- ABOUT THIS EXERCISE
Transcribe only the lines of the listing below from the one holding "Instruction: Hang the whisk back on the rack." through the one holding "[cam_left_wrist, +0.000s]", inclusive, without any change.

- DATA BLOCK
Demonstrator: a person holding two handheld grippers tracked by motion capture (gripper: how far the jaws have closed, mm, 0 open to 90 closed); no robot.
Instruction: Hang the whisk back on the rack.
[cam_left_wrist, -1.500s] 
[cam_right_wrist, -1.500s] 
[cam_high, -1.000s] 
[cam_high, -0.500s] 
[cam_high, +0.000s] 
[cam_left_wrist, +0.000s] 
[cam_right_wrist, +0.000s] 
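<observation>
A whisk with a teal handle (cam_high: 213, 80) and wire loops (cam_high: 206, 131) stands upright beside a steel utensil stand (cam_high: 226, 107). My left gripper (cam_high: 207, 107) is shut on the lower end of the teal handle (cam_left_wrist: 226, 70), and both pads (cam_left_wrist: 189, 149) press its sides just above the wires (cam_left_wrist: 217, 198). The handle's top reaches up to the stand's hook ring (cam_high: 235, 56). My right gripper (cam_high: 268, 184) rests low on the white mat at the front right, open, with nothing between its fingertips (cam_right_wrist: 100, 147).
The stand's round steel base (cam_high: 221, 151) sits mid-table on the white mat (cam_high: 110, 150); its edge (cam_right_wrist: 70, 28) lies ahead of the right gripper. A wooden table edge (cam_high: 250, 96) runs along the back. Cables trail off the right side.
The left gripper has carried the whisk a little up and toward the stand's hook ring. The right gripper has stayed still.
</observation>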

- ANSWER SPACE
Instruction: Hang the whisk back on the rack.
[cam_left_wrist, -1.500s] 
[cam_right_wrist, -1.500s] 
[cam_high, -1.000s] 
[cam_high, -0.500s] 
[cam_high, +0.000s] 
[cam_left_wrist, +0.000s] 

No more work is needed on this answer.